Work request
Please output the following records exactly. Leave every image out.

[Exercise inputs Boundary: Start]

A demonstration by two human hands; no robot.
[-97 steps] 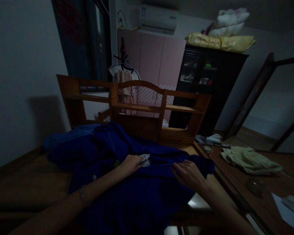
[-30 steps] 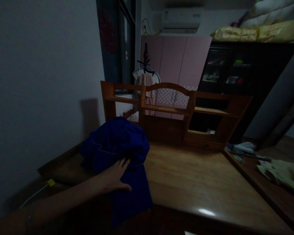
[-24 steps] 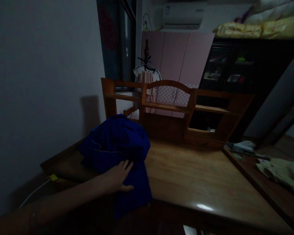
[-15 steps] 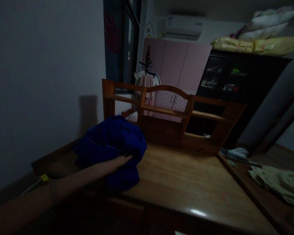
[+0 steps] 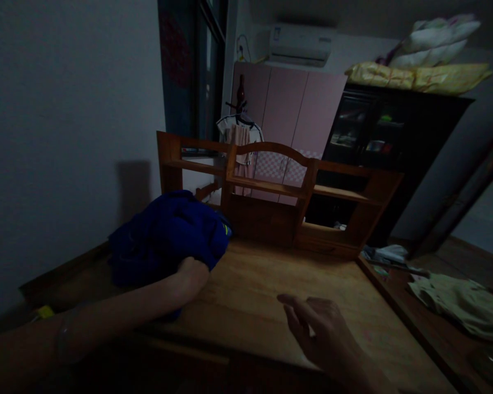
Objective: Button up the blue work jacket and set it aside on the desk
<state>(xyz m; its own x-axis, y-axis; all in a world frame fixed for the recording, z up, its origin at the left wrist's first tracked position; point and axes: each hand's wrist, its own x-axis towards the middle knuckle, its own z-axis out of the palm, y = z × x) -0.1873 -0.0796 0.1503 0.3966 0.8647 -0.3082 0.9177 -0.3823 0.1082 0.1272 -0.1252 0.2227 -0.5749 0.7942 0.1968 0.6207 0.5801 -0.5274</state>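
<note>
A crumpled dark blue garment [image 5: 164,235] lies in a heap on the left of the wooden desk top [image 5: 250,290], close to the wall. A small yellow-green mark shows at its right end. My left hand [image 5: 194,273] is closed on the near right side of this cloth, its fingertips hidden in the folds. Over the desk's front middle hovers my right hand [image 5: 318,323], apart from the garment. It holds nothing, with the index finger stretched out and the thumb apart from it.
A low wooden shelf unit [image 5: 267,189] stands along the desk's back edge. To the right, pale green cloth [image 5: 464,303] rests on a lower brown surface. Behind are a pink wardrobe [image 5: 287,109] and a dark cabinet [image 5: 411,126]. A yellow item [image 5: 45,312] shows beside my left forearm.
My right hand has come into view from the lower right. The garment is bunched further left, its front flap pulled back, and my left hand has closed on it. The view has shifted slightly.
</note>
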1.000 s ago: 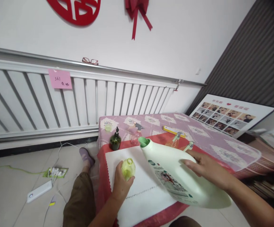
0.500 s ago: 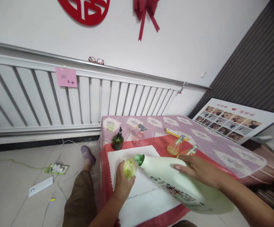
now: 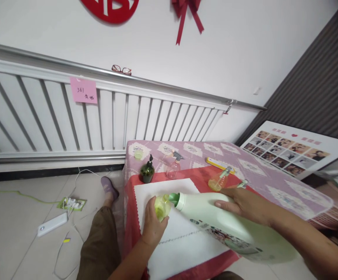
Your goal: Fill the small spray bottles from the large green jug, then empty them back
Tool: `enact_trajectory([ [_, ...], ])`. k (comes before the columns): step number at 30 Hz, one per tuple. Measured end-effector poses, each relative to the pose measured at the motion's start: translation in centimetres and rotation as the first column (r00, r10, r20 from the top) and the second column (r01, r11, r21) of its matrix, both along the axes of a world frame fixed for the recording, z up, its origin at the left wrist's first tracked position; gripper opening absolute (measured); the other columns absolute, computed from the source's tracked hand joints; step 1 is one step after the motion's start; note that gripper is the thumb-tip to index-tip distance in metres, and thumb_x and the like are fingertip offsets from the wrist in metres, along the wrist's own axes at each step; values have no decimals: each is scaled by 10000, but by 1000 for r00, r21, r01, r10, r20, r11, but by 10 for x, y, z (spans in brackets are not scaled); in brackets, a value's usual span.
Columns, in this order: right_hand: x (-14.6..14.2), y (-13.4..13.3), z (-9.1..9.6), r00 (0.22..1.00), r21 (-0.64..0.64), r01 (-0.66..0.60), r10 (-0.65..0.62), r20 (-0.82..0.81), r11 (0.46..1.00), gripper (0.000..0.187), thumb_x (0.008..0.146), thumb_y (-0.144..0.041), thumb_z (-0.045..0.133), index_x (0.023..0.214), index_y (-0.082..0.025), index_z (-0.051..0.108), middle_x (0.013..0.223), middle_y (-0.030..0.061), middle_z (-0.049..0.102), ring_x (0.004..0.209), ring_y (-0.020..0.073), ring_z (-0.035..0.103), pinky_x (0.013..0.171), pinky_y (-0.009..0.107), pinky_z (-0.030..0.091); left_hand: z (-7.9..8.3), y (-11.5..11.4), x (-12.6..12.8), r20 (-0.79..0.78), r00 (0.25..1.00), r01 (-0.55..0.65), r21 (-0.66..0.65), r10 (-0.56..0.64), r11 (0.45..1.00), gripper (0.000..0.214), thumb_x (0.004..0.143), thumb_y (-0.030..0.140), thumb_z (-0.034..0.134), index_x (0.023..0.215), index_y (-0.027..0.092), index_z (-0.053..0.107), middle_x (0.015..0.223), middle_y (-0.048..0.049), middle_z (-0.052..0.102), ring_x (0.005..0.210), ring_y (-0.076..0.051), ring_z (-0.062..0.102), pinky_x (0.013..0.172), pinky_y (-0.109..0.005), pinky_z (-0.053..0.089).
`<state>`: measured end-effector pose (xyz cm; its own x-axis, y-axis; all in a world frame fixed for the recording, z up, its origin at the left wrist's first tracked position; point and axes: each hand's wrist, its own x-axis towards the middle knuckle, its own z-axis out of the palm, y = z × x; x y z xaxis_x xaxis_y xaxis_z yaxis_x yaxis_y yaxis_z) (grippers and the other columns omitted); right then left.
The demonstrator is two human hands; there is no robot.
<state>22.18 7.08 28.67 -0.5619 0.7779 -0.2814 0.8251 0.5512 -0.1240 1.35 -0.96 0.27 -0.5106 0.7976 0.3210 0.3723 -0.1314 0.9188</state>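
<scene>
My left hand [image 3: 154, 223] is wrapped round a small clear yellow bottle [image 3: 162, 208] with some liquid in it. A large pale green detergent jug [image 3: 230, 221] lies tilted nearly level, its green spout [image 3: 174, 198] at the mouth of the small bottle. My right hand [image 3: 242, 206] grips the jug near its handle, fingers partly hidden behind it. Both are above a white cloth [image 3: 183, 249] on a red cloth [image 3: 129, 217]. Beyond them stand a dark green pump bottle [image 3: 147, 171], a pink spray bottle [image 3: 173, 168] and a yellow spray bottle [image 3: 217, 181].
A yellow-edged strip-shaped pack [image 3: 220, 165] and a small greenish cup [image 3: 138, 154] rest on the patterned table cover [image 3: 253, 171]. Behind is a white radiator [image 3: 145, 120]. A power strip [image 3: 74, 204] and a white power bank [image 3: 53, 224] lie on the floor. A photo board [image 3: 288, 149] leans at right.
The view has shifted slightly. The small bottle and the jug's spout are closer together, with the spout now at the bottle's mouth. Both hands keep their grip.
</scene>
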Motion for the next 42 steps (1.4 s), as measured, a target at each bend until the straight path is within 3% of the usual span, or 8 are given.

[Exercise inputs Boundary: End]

Output for this exercise
A demonstration by two human hands; no robot.
[-97 steps] 
[-30 steps] 
[-24 steps] 
[-15 steps] 
[+0 steps] 
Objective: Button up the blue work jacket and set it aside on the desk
<state>(xyz m; its own x-axis, y-axis; all in a world frame fixed for the recording, z up, its origin at the left wrist's first tracked position; point and axes: each hand's wrist, its own x-axis towards the middle knuckle, its own z-axis out of the palm, y = z × x) -0.1873 -0.0796 0.1503 0.3966 0.8647 -0.3082 0.9177 -0.3823 0.1082 0.1272 -0.1252 0.2227 -0.5749 0.7942 0.1968 0.6207 0.5801 -0.5274</state>
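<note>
A crumpled dark blue garment [image 5: 164,235] lies in a heap on the left of the wooden desk top [image 5: 250,290], close to the wall. A small yellow-green mark shows at its right end. My left hand [image 5: 194,273] is closed on the near right side of this cloth, its fingertips hidden in the folds. Over the desk's front middle hovers my right hand [image 5: 318,323], apart from the garment. It holds nothing, with the index finger stretched out and the thumb apart from it.
A low wooden shelf unit [image 5: 267,189] stands along the desk's back edge. To the right, pale green cloth [image 5: 464,303] rests on a lower brown surface. Behind are a pink wardrobe [image 5: 287,109] and a dark cabinet [image 5: 411,126]. A yellow item [image 5: 45,312] shows beside my left forearm.
My right hand has come into view from the lower right. The garment is bunched further left, its front flap pulled back, and my left hand has closed on it. The view has shifted slightly.
</note>
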1.000 s ago: 
0.500 s ago: 
now: 
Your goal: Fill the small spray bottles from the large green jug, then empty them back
Tool: `enact_trajectory([ [_, ...], ])`. k (comes before the columns): step number at 30 Hz, one per tuple. Measured end-effector poses, each relative to the pose measured at the motion's start: translation in centimetres and rotation as the first column (r00, r10, r20 from the top) and the second column (r01, r11, r21) of its matrix, both along the axes of a world frame fixed for the recording, z up, its origin at the left wrist's first tracked position; gripper opening absolute (measured); the other columns absolute, computed from the source's tracked hand joints; step 1 is one step after the motion's start; note that gripper is the thumb-tip to index-tip distance in metres, and thumb_x and the like are fingertip offsets from the wrist in metres, along the wrist's own axes at each step; values have no decimals: each is scaled by 10000, but by 1000 for r00, r21, r01, r10, r20, r11, but by 10 for x, y, z (spans in brackets are not scaled); in brackets, a value's usual span.
Columns, in this order: right_hand: x (-14.6..14.2), y (-13.4..13.3), z (-9.1..9.6), r00 (0.22..1.00), r21 (-0.64..0.64), r01 (-0.66..0.60), r10 (-0.65..0.62), r20 (-0.82..0.81), r11 (0.46..1.00), gripper (0.000..0.187), thumb_x (0.008..0.146), thumb_y (-0.144..0.041), thumb_z (-0.045..0.133), index_x (0.023..0.214), index_y (-0.082..0.025), index_z (-0.051..0.108), middle_x (0.013..0.223), middle_y (-0.030..0.061), middle_z (-0.049..0.102), ring_x (0.004..0.209), ring_y (-0.020..0.073), ring_z (-0.035..0.103), pinky_x (0.013..0.171), pinky_y (-0.009..0.107), pinky_z (-0.030..0.091); left_hand: z (-7.9..8.3), y (-11.5..11.4), x (-12.6..12.8), r20 (-0.79..0.78), r00 (0.25..1.00), r01 (-0.55..0.65), r21 (-0.66..0.65), r10 (-0.56..0.64), r11 (0.45..1.00), gripper (0.000..0.214), thumb_x (0.004..0.143), thumb_y (-0.030..0.140), thumb_z (-0.034..0.134), index_x (0.023..0.215), index_y (-0.027..0.092), index_z (-0.053..0.107), middle_x (0.015..0.223), middle_y (-0.048..0.049), middle_z (-0.052..0.102), ring_x (0.005..0.210), ring_y (-0.076..0.051), ring_z (-0.062..0.102), pinky_x (0.013..0.172), pinky_y (-0.109..0.005), pinky_z (-0.053..0.089).
`<state>`: measured end-effector pose (xyz cm; its own x-axis, y-axis; all in a world frame fixed for the recording, z up, its origin at the left wrist's first tracked position; point and axes: each hand's wrist, its own x-axis towards the middle knuckle, its own z-axis out of the palm, y = z × x; x y z xaxis_x xaxis_y xaxis_z yaxis_x yaxis_y yaxis_z) (grippers and the other columns omitted); right then left.
The demonstrator is two human hands; there is no robot.
<state>22.18 7.08 28.67 -0.5619 0.7779 -0.2814 0.8251 0.5512 -0.1240 1.35 -0.96 0.27 -0.5106 0.7976 0.3210 0.3723 -0.1314 0.9188</state>
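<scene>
My left hand [image 3: 154, 223] is wrapped round a small clear yellow bottle [image 3: 162, 208] with some liquid in it. A large pale green detergent jug [image 3: 230, 221] lies tilted nearly level, its green spout [image 3: 174, 198] at the mouth of the small bottle. My right hand [image 3: 242, 206] grips the jug near its handle, fingers partly hidden behind it. Both are above a white cloth [image 3: 183, 249] on a red cloth [image 3: 129, 217]. Beyond them stand a dark green pump bottle [image 3: 147, 171], a pink spray bottle [image 3: 173, 168] and a yellow spray bottle [image 3: 217, 181].
A yellow-edged strip-shaped pack [image 3: 220, 165] and a small greenish cup [image 3: 138, 154] rest on the patterned table cover [image 3: 253, 171]. Behind is a white radiator [image 3: 145, 120]. A power strip [image 3: 74, 204] and a white power bank [image 3: 53, 224] lie on the floor. A photo board [image 3: 288, 149] leans at right.
The view has shifted slightly. The small bottle and the jug's spout are closer together, with the spout now at the bottle's mouth. Both hands keep their grip.
</scene>
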Motion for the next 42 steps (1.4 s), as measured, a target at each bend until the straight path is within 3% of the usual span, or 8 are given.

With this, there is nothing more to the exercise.